THE TASK
Your job is to return every line of the listing holding the string "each".

PROVIDED MATERIAL

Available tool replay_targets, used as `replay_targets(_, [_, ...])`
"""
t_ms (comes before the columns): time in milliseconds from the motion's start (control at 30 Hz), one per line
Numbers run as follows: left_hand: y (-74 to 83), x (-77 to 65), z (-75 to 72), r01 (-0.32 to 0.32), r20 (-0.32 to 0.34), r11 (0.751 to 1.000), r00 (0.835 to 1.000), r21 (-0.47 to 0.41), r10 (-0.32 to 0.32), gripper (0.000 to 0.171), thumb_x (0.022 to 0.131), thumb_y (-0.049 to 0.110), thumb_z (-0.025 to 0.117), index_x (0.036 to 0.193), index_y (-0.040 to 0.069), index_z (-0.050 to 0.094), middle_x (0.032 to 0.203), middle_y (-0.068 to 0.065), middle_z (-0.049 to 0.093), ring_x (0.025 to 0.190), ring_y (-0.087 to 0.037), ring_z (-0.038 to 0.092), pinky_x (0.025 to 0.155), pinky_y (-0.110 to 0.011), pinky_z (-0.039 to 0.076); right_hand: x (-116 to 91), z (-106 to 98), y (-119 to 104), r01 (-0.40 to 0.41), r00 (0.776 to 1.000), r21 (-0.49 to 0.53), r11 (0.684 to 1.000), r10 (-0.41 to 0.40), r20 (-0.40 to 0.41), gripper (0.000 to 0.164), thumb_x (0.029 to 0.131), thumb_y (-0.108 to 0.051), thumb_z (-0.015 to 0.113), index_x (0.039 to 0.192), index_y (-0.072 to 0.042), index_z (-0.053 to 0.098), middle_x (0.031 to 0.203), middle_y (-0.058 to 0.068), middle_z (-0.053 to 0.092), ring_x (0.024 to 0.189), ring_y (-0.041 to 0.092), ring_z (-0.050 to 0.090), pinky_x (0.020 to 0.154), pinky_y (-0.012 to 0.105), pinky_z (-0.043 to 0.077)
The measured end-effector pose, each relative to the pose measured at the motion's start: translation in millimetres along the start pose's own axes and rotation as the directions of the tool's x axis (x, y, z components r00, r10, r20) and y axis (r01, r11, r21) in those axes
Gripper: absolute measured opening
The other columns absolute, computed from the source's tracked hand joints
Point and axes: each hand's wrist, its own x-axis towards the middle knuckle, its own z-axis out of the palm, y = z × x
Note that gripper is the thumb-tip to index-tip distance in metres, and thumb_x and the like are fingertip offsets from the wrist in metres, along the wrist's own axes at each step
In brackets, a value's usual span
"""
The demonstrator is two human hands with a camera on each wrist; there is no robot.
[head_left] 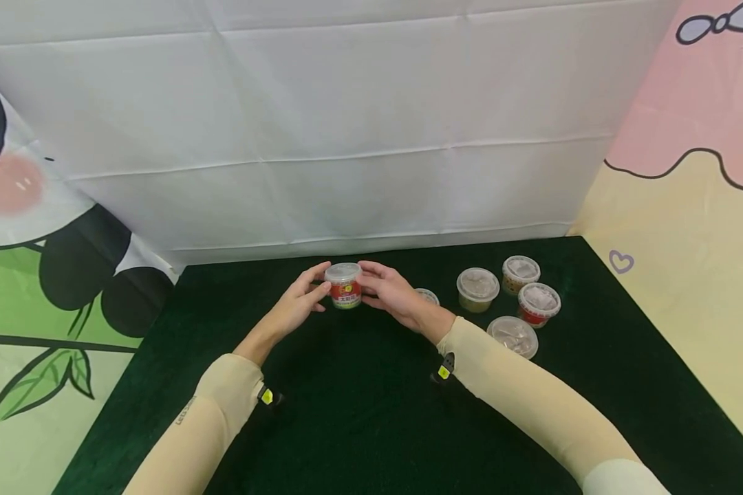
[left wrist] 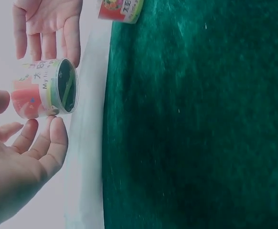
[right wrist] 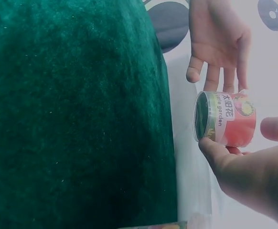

FINISHED TASK
The measured end-effector pose, each relative to the pose measured at the motion's start: translation in millimetres along the start pose's own axes and rotation as the directions of the tool's x axis (x, y, z components r00, r10, r20) and y axis (r01, r11, r21) in those axes
Point and axes: each hand's wrist, its own x-axis towards the middle knuckle, its own z-axis out of the palm, y = z × x
Note that gripper is the thumb-tip to index-tip distance in metres, and thumb_x and the like are fingertip offsets from the wrist in metres, along the wrist's own axes at each step
The demonstrator is two human hands with a camera on each wrist; there is no robot.

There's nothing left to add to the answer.